Thursday, 28 May 2009

Not so common Blues in Barnehurst

The two Blues found in Barnehurst are the Holly Blue and Common Blue. Neither is abundant.

Holly Blues tend to appear one at a time, and generally fly higher than Common Blues, sometimes re-tracing particular 'circuits' of shrubbery.

Holly Blue on Camellia in my Barnehurst garden, 19th May

The Common Blue is a bit more gregarious. Numbers on an allotment site in Barnehurst - never high - appear to have been very poor last year, though I wasn't around so much.

On the day of the mating pictured below, three were seen at once on the most favourable plot, flying about randomly at about 4' off the ground. The favoured nectaring plant was Geranium pyrenaicum (white-flowered form).

Common Blues mating in a Barnehurst allotment, 22nd May

A few days later I had this female in my garden, pictured at rest on the purple-leaved cultivar of culinary Sage.

Female Common Blue in my back garden, 28th May

If Common Blue caterpillars do develop in this area, Black Medick is likely to be the main foodplant.

Thursday, 7 May 2009

7/5/2009: Back alley Botany in Bexley (1)

Here's a selection of the less frequent plants from the alleyways behind Northumberland Park, Horsa Rd and Hengist Rd., Northumberland Heath, Bexley - alleyways my friend and I used to roam and ride our bikes around in the far-off 1970s ......

For the budding botanist looking for unusual stuff, and who doesn't want to drive to a nature reserve to find rarities, local back alleyways can throw up some interesting surprises.

Greater Celandine (Chelidonium majus) - tends to be found as isolated individuals here and there, but there are a large number of plants in the alley off the north side of Northumberland Park (and near the clubhouse at Barnehurst golf course)

Lemon Balm (Melissa officinalis) is garden escape that is found, most often as a single plant, reasonably frequently in this part of the Borough

Fortunately, Japanese Knotweed isn't too prevalent here.

Caper Spurge (Euphorbia lathyrus), a biennial probably native in the south and a garden escape elsewhere. Uncommon.

This Ribes turned out to be a Redcurrant, flanked by Blackcurrants, no doubt planted.

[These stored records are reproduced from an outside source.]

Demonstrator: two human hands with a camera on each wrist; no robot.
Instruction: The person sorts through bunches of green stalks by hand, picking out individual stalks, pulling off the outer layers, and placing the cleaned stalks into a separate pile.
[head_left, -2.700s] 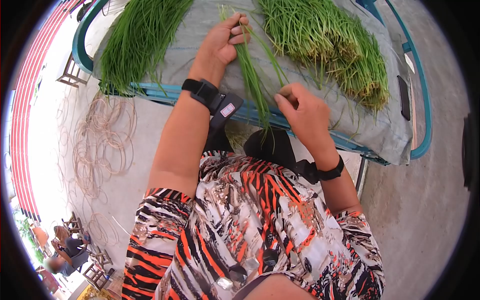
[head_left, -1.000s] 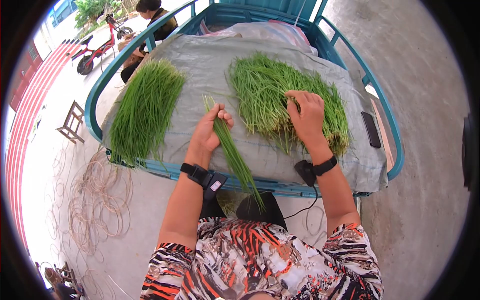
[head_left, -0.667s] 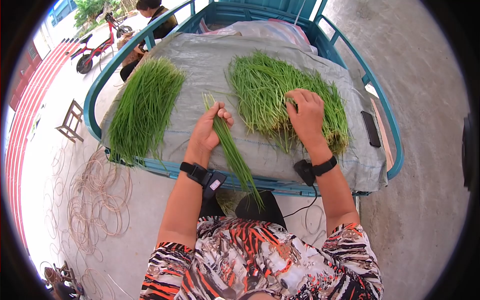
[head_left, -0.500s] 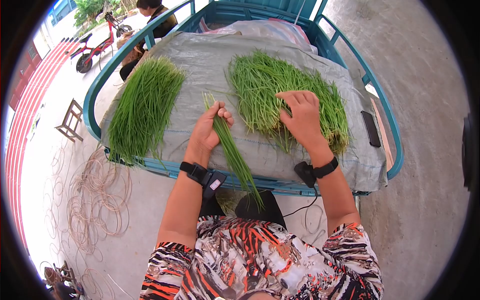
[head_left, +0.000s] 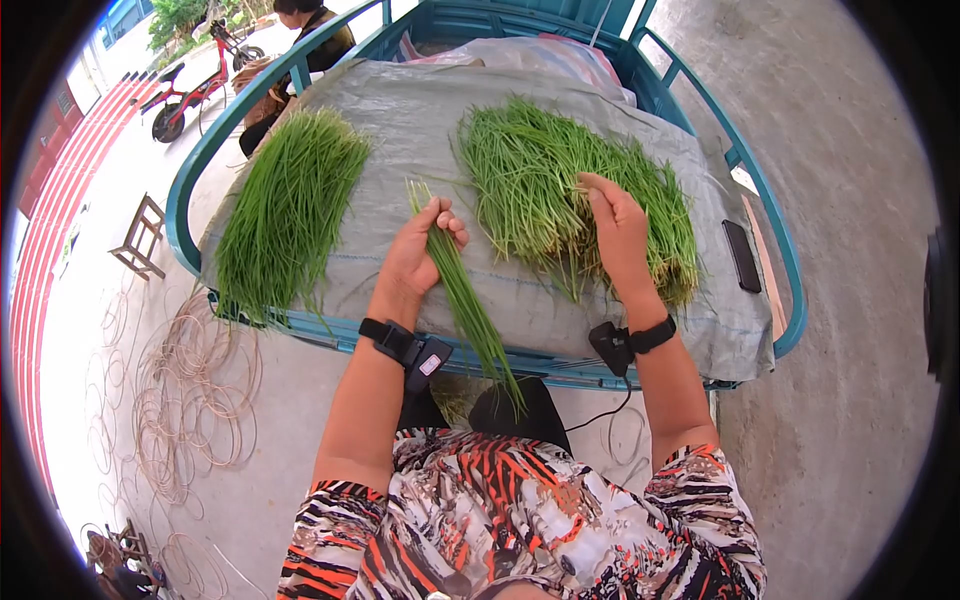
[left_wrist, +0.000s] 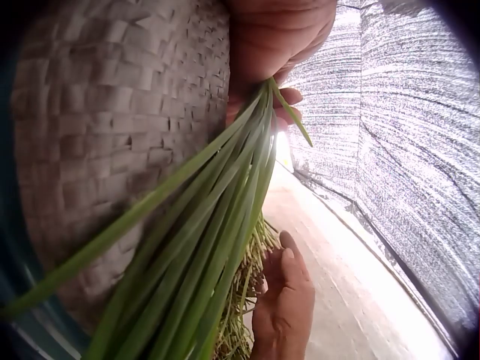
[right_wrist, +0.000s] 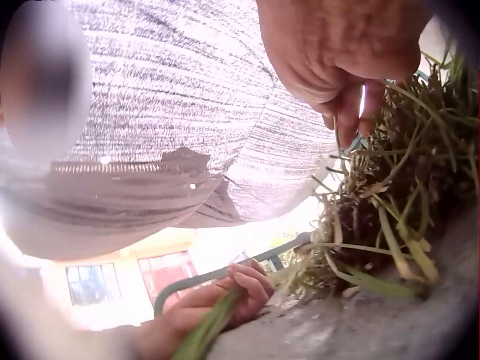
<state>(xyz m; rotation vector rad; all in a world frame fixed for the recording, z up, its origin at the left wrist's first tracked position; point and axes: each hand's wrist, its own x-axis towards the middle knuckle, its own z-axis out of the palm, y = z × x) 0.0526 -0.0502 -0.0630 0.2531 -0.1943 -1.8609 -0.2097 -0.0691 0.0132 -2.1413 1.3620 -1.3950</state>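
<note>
In the head view my left hand (head_left: 415,245) grips a thin bunch of garlic chives (head_left: 470,305), pale ends up past the fingers, green blades hanging toward my lap. The left wrist view shows the blades (left_wrist: 202,247) fanning out below the palm. My right hand (head_left: 622,235) is at the near edge of the big right-hand pile of chives (head_left: 540,165). Thumb and fingertips are bunched together; in the right wrist view a thin stem shows beneath the fingers of that hand (right_wrist: 345,60), beside the tangled stem ends (right_wrist: 367,217). A second, neater pile of chives (head_left: 290,205) lies at left.
A grey woven sheet (head_left: 400,120) covers the load bed of a blue-railed cart (head_left: 185,190). A phone (head_left: 741,257) lies at its right edge. Looped cords (head_left: 195,400) and a wooden stool (head_left: 142,238) are on the floor at left. A person (head_left: 325,40) sits behind the rail.
The right hand has gone from the held bunch to the right-hand pile, lately shifting slightly along its near edge as its fingers closed up. The left hand keeps its bunch; the head view has tilted up.
</note>
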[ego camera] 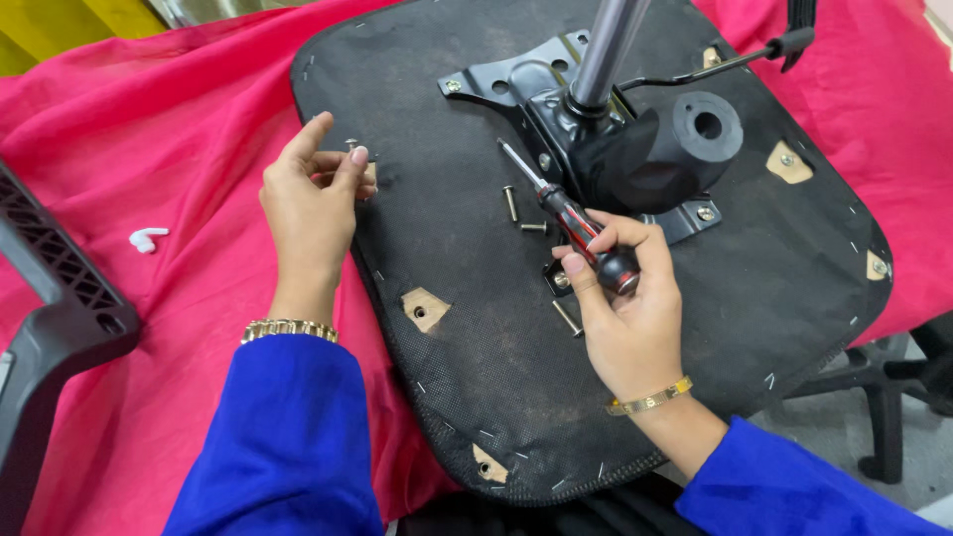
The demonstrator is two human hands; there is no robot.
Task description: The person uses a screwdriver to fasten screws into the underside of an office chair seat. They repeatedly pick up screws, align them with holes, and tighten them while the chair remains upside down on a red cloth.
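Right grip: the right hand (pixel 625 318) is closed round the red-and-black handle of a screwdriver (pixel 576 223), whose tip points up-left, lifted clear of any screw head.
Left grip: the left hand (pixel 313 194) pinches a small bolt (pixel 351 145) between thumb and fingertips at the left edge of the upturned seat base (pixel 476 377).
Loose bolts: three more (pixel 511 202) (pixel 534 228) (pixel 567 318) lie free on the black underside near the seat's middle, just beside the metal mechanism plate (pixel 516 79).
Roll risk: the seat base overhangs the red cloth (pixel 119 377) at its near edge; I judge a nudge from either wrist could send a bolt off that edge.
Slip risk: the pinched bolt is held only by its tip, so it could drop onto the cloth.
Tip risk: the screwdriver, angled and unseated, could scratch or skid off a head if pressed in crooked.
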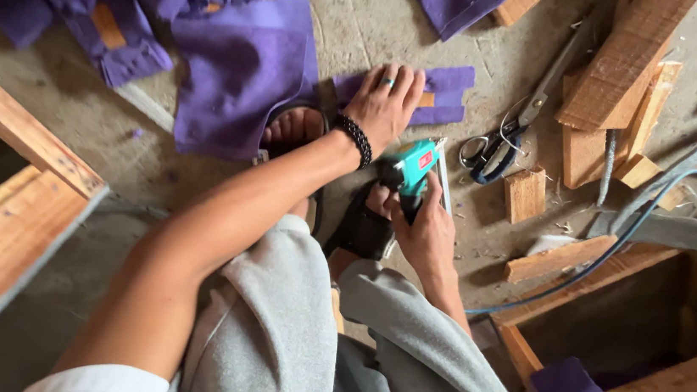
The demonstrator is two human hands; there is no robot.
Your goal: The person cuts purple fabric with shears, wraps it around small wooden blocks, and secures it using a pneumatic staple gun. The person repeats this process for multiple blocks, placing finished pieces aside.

The Hop (Humulus lupulus) is often found in back alleys in the North Heath to Bexleyheath area, and along the Bexleyheath railway line.

Spotted Medick (Medicago arabica) is frequent in Barnehurst verges and other local areas where grass is kept short, but is not usually found in alleyways.

A very strongly-marked White Clover is an attractive sight.

The Corsican Hellebore (Helleborus argutifolius) self-seeds freely in my sandy Barnehurst garden, but this is the first garden 'escapee' I've found.

It will be noted that a reasonable knowledge of garden flora is an advantage in surveying such habitats!